PROBLEM DESCRIPTION: Read the data below. Every line holding the string "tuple" must be copied.

Collection entries:

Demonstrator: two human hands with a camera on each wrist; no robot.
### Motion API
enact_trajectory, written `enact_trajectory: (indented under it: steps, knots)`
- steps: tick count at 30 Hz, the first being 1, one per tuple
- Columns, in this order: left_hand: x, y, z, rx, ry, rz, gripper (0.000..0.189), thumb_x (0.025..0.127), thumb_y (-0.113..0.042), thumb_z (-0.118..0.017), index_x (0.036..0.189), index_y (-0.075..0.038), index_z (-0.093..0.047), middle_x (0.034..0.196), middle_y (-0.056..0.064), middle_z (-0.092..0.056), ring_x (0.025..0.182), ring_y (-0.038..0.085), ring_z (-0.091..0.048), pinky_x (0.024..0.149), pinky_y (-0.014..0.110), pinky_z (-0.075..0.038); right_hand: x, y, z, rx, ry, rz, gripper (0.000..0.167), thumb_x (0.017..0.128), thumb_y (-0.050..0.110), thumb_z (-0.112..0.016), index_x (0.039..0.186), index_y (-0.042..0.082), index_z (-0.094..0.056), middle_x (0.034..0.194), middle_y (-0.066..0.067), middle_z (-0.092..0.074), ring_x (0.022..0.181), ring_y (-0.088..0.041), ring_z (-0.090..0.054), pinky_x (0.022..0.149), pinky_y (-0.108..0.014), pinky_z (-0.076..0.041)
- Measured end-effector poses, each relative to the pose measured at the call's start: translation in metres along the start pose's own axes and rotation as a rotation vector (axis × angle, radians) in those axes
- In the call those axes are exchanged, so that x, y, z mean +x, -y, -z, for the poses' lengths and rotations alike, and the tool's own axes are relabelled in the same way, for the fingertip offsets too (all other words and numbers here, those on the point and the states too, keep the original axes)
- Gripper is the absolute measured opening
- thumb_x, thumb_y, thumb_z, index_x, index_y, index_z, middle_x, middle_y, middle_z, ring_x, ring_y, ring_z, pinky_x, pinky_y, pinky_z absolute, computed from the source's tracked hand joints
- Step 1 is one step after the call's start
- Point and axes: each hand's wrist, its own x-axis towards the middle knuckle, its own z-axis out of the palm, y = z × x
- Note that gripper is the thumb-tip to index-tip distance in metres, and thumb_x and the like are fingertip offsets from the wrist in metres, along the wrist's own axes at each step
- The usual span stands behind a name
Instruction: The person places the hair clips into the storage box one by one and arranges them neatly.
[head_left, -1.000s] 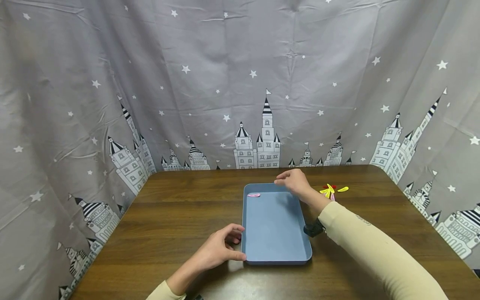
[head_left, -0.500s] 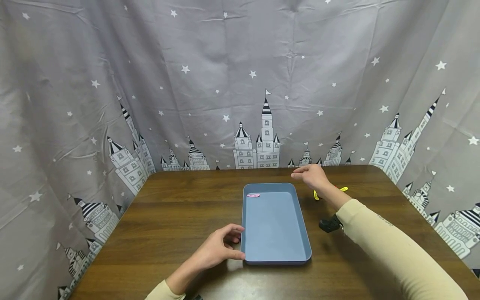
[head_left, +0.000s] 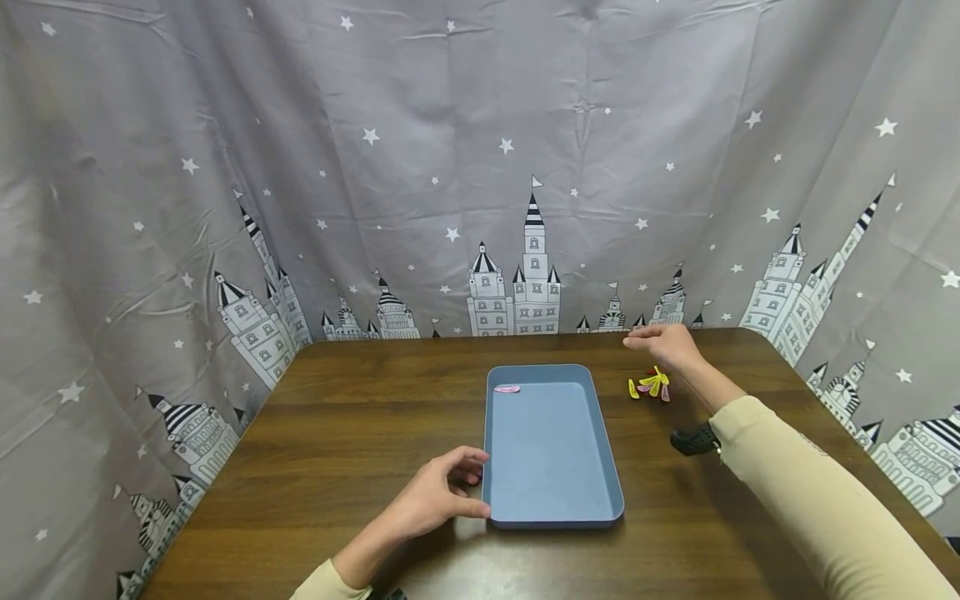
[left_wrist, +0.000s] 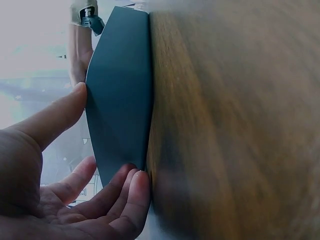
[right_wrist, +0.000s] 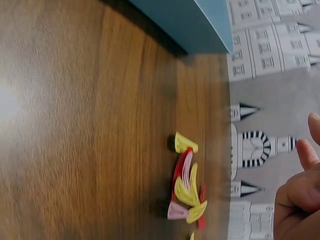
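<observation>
Tray (head_left: 555, 467) and hair clips (head_left: 656, 385) on wooden tabletop (head_left: 360, 417)

Item 1: tray. Rectangular, blue-grey, low-walled, rounded corners. Lies flat on the tabletop, long sides running away from the person.

Item 2: pink clip (head_left: 507, 389). Single piece, slim. Inside the tray, close to its far left corner, set crosswise.

Item 3: hair clips, loose group. Yellow, pink and red, overlapping. On the tabletop to the right of the tray, well apart from it, towards the far edge. One yellow clip (head_left: 633, 389) at the end nearest the tray. In the right wrist view a sliver of yellow shows at the bottom edge, too little to describe.

Item 4: left hand (head_left: 431, 500). At the tray's left side. Thumb touches the upper rim near the close corner; curved fingers rest lower, against the same outer wall. Grip wide, thumb and fingers well separated, touching the tray without closing round it.

Item 5: right hand (head_left: 667, 346). Above the far part of the tabletop, just beyond the loose clips. Fingers reach leftward; the right wrist view, where the hand is cut by the frame, shows two fingertips with a narrow gap between them. Grip loose and narrow.

Item 6: clothing and fittings. Cream right sleeve (head_left: 795, 483); cream left sleeve (head_left: 330, 583); black wrist device (head_left: 693, 439) below the right wrist.

Item 7: curtain (head_left: 420, 108). Grey, creased, printed with white stars and castles; hangs behind the tabletop and round its sides.
</observation>
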Motion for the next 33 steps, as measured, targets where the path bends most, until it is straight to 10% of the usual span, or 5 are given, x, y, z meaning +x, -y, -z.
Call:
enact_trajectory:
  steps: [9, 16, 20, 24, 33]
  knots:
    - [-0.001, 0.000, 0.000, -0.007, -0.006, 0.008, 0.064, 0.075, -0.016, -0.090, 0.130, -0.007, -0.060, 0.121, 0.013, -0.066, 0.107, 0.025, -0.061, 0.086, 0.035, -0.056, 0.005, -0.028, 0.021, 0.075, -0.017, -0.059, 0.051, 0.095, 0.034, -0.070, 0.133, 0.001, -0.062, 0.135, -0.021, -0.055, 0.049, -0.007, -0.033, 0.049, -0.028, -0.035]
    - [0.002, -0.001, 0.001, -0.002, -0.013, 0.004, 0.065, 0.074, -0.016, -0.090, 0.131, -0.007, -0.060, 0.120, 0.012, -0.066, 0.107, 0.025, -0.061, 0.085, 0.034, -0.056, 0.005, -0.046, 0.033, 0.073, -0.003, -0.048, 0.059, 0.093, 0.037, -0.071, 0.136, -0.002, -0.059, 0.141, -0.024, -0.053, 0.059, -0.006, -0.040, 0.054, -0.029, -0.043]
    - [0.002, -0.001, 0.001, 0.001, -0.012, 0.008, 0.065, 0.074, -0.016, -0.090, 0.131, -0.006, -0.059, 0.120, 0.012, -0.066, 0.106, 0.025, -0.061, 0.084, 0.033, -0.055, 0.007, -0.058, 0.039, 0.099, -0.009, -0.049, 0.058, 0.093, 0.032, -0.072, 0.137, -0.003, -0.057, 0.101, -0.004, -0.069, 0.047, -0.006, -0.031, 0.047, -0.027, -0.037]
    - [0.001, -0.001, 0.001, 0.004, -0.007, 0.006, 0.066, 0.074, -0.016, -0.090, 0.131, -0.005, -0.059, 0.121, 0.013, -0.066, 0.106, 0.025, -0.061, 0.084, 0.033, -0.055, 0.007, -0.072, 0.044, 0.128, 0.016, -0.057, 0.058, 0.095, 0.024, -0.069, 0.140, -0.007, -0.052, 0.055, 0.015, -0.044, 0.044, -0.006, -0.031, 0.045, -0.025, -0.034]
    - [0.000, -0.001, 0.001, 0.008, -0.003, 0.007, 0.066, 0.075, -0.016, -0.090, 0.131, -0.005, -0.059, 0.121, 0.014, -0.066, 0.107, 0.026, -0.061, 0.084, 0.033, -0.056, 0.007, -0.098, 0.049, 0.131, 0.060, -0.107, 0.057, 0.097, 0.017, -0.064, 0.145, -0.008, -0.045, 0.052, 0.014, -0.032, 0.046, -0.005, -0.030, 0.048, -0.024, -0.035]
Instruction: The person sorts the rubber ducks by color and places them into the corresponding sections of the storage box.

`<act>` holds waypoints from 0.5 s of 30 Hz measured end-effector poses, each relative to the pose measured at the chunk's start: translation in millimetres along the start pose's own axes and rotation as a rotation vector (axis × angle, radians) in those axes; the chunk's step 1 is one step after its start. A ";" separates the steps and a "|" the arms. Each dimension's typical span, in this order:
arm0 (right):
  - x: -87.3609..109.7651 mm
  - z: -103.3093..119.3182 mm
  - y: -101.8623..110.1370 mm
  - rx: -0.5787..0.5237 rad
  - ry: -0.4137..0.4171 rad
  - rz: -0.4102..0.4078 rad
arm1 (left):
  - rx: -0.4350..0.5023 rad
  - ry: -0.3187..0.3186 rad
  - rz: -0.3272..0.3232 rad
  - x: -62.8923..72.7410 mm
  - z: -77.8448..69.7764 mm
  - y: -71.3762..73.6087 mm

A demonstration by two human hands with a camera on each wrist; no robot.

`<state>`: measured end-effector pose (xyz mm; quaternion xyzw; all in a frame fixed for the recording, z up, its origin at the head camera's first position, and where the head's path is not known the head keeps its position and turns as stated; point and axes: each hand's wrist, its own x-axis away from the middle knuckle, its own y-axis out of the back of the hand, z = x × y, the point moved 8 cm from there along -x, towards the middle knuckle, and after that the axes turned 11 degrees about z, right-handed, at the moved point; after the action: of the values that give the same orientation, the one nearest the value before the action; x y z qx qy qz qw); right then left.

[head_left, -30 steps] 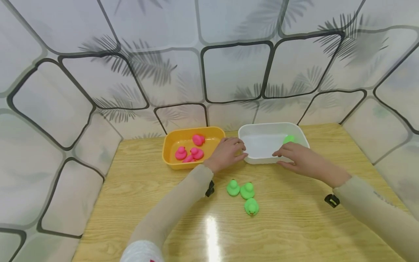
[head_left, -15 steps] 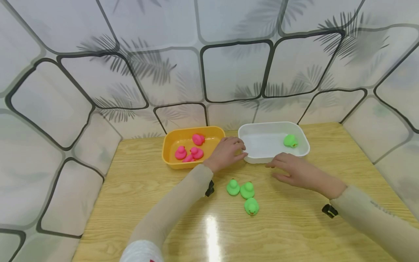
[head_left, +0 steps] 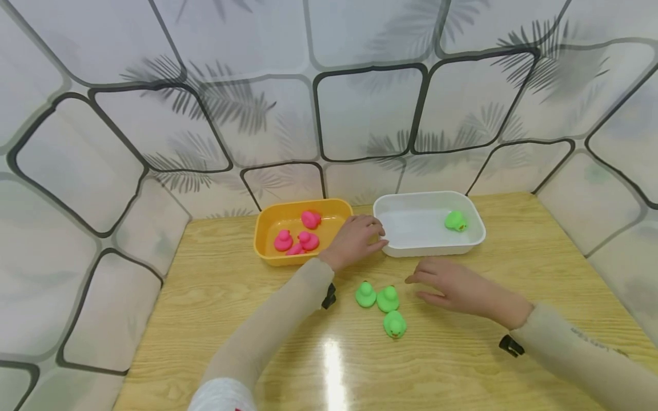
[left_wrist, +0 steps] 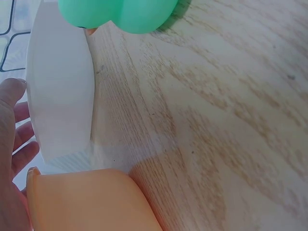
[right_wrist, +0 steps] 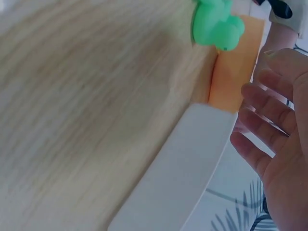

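My left hand lies over the gap between the orange tray and the white tray. Its fingertips are right at the white tray's left rim, with nothing held. Loosely bent and holding nothing, my right hand hovers over the table in front of the white tray. Its fingertips point at three green rubber ducks grouped on the wood: one on the left, a middle duck and a front duck. Another green duck lies tipped in the white tray's right end.
Several pink rubber ducks lie in the orange tray. Both trays stand at the back of the wooden table, close to a patterned wall. Similar patterned panels rise at the left and right sides.
My right hand has drawn back from the white tray toward the green ducks on the table, uncovering the green duck inside the tray. The left hand has stayed in place.
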<state>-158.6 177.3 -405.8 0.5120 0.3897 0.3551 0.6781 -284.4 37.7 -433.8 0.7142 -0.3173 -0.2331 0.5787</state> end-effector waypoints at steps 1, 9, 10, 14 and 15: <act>-0.1 2.1 -1.8 -0.002 0.008 0.001 | -0.004 0.002 0.001 -0.1 0.1 -0.2; -2.9 20.9 -17.3 -0.047 0.037 0.056 | -0.009 0.004 -0.001 -0.1 0.5 -0.5; -3.4 23.1 -18.5 -0.052 0.038 0.061 | -0.008 0.003 -0.003 -0.1 0.3 -0.4; -4.4 30.1 -22.3 -0.076 0.049 0.060 | -0.005 -0.004 -0.009 -0.2 -0.4 -0.1; -4.7 31.8 -22.8 -0.082 0.055 0.056 | -0.005 -0.005 -0.011 -0.3 -0.5 0.0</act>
<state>-130.4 154.8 -421.7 0.4846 0.3789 0.4037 0.6773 -284.3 38.2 -433.7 0.7137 -0.3145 -0.2389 0.5785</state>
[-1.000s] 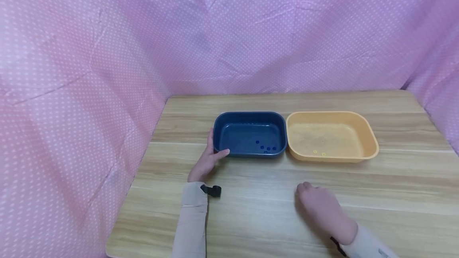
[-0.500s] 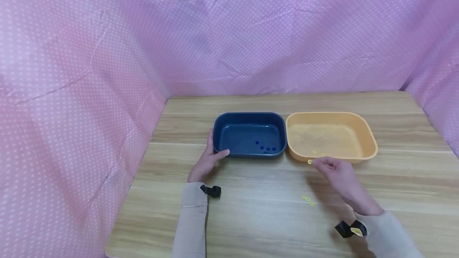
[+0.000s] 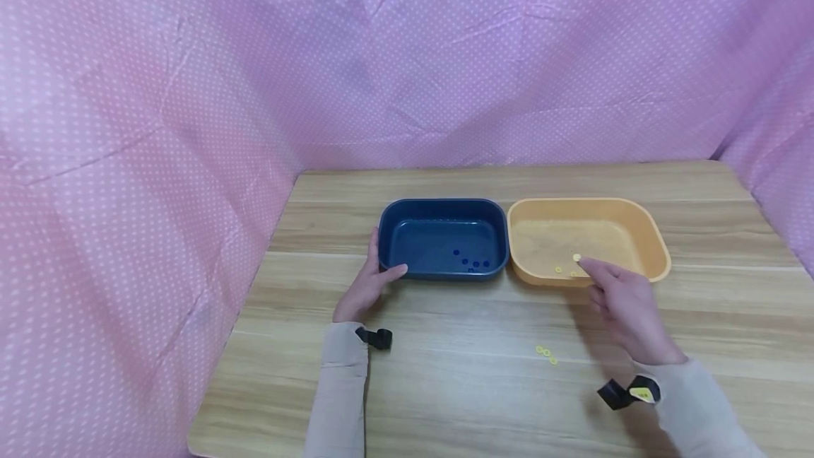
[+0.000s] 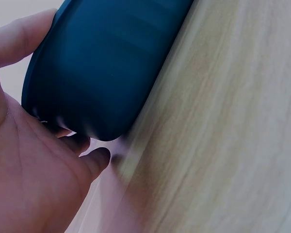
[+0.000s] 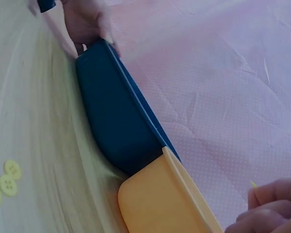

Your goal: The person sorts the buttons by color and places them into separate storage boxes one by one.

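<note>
My left hand [image 3: 362, 293] grips the left end of a dark blue plastic bin [image 3: 439, 276], its thumb on the front rim and its fingers along the outer side. Several dark blue buttons [image 3: 475, 264] lie at the front right of that bin's floor. Over the front of the yellow-orange bin [image 3: 650, 239], my right hand [image 3: 629, 309] pinches a yellow button [image 3: 576, 258] at its fingertips. In the right wrist view only a thin edge of this button [image 5: 253, 184] shows. Below it, two yellow buttons [image 3: 558, 270] lie in the bin, one partly hidden by the hand.
Three yellow buttons [image 5: 8, 185] lie close together on the wooden table [image 3: 445, 387], in front of the yellow-orange bin. The two bins stand side by side, their ends meeting. A pink dotted cloth [image 3: 407, 76] hangs behind the table and along its sides.
My right hand has risen from the tabletop to above the yellow-orange bin with a yellow button, uncovering three buttons on the table. The left hand has stayed on the blue bin.
</note>
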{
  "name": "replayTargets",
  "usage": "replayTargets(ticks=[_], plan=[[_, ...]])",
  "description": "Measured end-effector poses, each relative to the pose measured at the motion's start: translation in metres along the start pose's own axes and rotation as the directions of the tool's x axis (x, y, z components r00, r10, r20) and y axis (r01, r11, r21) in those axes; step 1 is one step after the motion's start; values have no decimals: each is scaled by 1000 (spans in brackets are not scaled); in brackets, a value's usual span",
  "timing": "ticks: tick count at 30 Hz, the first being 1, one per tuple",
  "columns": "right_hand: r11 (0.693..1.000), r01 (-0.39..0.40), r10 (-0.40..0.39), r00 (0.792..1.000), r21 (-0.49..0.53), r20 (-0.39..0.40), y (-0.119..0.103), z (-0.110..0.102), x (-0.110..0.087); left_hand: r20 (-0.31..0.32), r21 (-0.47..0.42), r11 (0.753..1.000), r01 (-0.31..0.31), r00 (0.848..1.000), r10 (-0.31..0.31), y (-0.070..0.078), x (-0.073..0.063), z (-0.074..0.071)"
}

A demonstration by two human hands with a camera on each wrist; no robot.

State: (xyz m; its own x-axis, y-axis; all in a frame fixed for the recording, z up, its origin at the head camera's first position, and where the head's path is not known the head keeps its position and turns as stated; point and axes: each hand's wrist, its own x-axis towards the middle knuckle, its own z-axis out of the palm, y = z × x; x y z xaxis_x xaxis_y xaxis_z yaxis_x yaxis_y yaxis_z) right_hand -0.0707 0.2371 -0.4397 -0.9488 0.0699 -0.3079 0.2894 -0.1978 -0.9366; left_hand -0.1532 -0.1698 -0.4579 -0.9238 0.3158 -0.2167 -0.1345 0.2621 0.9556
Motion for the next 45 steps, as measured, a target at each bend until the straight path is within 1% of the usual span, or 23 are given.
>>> replayTargets(ticks=[4,5,11,14,18,19,25,26,33,41,43,45], plan=[[992,-1,2,1000,125,-13,-3,-3,1,1,9,1000,0,1000,0,0,1,0],[988,-3,7,1000,153,-21,-3,-3,1,2,11,1000,0,1000,0,-2,2,-1],[959,5,19,997,285,-80,-7,-4,3,-9,19,1000,-9,1000,9,-22,14,-3],[942,24,9,995,334,-98,-7,-3,3,-26,25,999,-28,999,29,-28,16,-3],[931,42,-3,994,363,-109,-7,-4,3,-46,21,998,-51,998,52,-30,16,-1],[933,45,-3,993,356,-118,-7,-4,3,-50,18,998,-55,997,55,-30,16,-1],[922,61,-13,992,382,-128,-6,-5,4,-70,3,998,-63,996,63,-30,14,1],[916,63,-15,992,396,-125,-6,-6,4,-70,0,998,-62,996,62,-30,14,1],[899,87,-20,987,429,-158,-4,-7,3,-46,4,999,-42,998,42,-29,14,0],[883,105,-29,985,457,-170,-4,-7,4,-8,-11,1000,11,1000,-11,-19,13,-3],[878,109,-28,984,465,-178,-5,-7,4,-9,-15,1000,8,1000,-8,-19,13,-3],[875,110,-23,982,471,-188,-5,-8,3,-16,-13,1000,-7,1000,7,-21,13,-2]])
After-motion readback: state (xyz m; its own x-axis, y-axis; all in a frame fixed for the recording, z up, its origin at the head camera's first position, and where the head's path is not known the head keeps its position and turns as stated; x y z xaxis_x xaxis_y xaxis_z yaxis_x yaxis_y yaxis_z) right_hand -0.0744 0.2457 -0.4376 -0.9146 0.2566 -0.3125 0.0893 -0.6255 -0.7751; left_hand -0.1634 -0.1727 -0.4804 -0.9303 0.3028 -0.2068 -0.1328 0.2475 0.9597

SOLUTION FOR THIS TASK:
- steps: tick count at 30 Hz, the first being 1, one per tuple
  "timing": "ticks: tick count at 30 Hz, the first being 1, one per tuple",

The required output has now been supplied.